An Approach to Direct Memory Access Module Verification
V. Kutsevol <kutsevol_y@mcst.ru>, A Meshkov <alex@mcst.ru>, M. Ryzhov <ryzhoy@mcst.ru>, P. Frolov <opium@mcst.ru>, ZAO MCST, 24 Vavilova Str., Moscow, 119334, Russian Federation
Abstract. A method of direct memory access subsystem verification used for "Elbrus" series microprocessors has been described. A peripheral controller imitator has been developed in order to provide a flexible way to simulate a wide range of workloads of the direct memory access system without a need for computational overhead caused by simulation of the initialization and operation of the southbridge and its controllers. The imitator has been implemented as synthesizable Verilog module used in verification both with the RTL model and with the FPGA prototype. It can be integrated as a replacement of the I/O link connecting the integrated northbridge with the southbridge thus eliminating the need to simulate extra hardware. This connection method allowed to use a single implementation of the imitator with a complete series of microprocessors compatible with respect to the I/O link interface. The model of the imitator was also included into the functional machine simulator. A pseudorandom test generator for verification of the direct memory access subsystem based on the simulator. The test generator has been developed using library version of the functional machine simulator that allowed to use the simulator as a reference model during the test generation. The consistency of the programming interface of the imitator provides ability to execute generated tests unmodified on the functional machine simulator, the RTL model, the FPGA prototype and even the fabricated microprocessors when integrated in the FPGA I/O link controller. Employment of this method allowed to find a significant number of bugs in "Elbrus" series microprocessors being developed.

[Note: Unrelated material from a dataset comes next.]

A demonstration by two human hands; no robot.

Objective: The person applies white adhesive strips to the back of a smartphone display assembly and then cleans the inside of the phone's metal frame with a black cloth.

Keywords: system verification, functional model, direct memory access, pseudorandom test generation.
DOI: 10.15514/ISPRAS-2015-27(3)-10
For citation: Kutsevol V., Meshkov A., Ryzhov M., Frolov P. An Approach to Direct Memory Access Module Verification. Trudy ISP RAN/Proc. ISP RAS, vol. 27, issue 3, 2015, pp. 139-148. DOI: 10.15514/ISPRAS-2015-27(3)-10.
1. Introduction
Modern computer systems require very intensive data exchange between the peripheral devices and the random-access memory. In the most cases this exchange is performed by the direct memory access (DMA) subsystem. The increasing demands for the performance of the subsystem lead to an increase in its complexity, therefore requiring development of effective approaches to DMA subsystem verification [1,2].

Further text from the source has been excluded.